» **WHAT THE EXERCISE ASKS**
Would you print the whole listing again, word for word?
COLLECTED DATA: Begin
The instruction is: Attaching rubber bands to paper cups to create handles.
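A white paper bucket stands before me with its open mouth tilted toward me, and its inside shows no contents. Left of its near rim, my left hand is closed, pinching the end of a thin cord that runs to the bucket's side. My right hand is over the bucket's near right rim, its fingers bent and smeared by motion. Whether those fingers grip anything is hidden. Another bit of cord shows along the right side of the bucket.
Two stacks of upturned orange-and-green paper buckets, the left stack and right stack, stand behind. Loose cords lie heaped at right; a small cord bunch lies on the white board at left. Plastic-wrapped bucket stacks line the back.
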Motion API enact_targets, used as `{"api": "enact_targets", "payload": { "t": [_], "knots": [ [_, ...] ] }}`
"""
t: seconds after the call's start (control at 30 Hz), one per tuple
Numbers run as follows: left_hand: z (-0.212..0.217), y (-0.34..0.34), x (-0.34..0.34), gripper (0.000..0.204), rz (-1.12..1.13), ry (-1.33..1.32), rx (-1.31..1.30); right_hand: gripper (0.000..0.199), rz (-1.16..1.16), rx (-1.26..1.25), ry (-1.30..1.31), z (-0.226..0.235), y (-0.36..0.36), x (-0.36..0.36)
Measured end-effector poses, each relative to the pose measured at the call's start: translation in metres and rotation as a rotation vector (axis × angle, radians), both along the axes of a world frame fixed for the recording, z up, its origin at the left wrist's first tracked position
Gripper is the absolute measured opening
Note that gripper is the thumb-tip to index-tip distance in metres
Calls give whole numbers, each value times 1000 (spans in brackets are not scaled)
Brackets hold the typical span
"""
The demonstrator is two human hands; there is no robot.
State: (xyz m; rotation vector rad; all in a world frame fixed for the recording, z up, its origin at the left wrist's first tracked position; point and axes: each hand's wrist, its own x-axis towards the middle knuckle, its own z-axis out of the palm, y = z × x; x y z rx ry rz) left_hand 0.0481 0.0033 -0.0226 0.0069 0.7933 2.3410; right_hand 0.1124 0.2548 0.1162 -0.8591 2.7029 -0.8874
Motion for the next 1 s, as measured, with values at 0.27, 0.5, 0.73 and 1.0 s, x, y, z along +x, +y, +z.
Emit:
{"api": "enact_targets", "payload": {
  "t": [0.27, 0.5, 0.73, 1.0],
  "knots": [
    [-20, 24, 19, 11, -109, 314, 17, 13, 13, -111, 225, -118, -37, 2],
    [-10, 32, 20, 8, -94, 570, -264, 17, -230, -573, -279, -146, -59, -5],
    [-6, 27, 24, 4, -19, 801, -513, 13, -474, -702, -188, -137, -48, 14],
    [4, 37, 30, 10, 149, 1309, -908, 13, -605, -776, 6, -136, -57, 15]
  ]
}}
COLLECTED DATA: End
» **OUTPUT BELOW**
The instruction is: Attaching rubber bands to paper cups to create handles.
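A white paper bucket stands before me with its open mouth tilted toward me, and its inside shows no contents. Left of its near rim, my left hand is closed, pinching the end of a thin cord that runs to the bucket's side. My right hand is over the bucket's near right rim, its fingers bent and smeared by motion. Whether those fingers grip anything is hidden. Another bit of cord shows along the right side of the bucket.
Two stacks of upturned orange-and-green paper buckets, the left stack and right stack, stand behind. Loose cords lie heaped at right; a small cord bunch lies on the white board at left. Plastic-wrapped bucket stacks line the back.
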Motion API enact_targets, used as `{"api": "enact_targets", "payload": { "t": [_], "knots": [ [_, ...] ] }}`
"""
t: seconds after the call's start (control at 30 Hz), one per tuple
Numbers run as follows: left_hand: z (-0.212..0.217), y (-0.34..0.34), x (-0.34..0.34), gripper (0.000..0.204), rz (-1.12..1.13), ry (-1.33..1.32), rx (-1.31..1.30); right_hand: gripper (0.000..0.199), rz (-1.16..1.16), rx (-1.26..1.25), ry (-1.30..1.31), z (-0.226..0.235), y (-0.36..0.36), x (-0.36..0.36)
Measured end-effector poses, each relative to the pose measured at the call's start: translation in metres and rotation as a rotation vector (axis × angle, radians), both along the axes of a world frame fixed for the recording, z up, its origin at the left wrist's first tracked position
Gripper is the absolute measured opening
Note that gripper is the thumb-tip to index-tip distance in metres
Calls give whole numbers, each value times 1000 (spans in brackets are not scaled)
Brackets hold the typical span
"""
The demonstrator is two human hands; there is no robot.
State: (xyz m; rotation vector rad; all in a world frame fixed for the recording, z up, its origin at the left wrist's first tracked position; point and axes: each hand's wrist, its own x-axis towards the middle knuckle, its own z-axis out of the palm, y = z × x; x y z rx ry rz) left_hand 0.0481 0.0033 -0.0226 0.0069 0.7933 2.3410; right_hand 0.1124 0.2548 0.1162 -0.8591 2.7029 -0.8874
Motion for the next 1 s, as measured, with values at 0.27, 0.5, 0.73 and 1.0 s, x, y, z along +x, +y, +z.
Emit:
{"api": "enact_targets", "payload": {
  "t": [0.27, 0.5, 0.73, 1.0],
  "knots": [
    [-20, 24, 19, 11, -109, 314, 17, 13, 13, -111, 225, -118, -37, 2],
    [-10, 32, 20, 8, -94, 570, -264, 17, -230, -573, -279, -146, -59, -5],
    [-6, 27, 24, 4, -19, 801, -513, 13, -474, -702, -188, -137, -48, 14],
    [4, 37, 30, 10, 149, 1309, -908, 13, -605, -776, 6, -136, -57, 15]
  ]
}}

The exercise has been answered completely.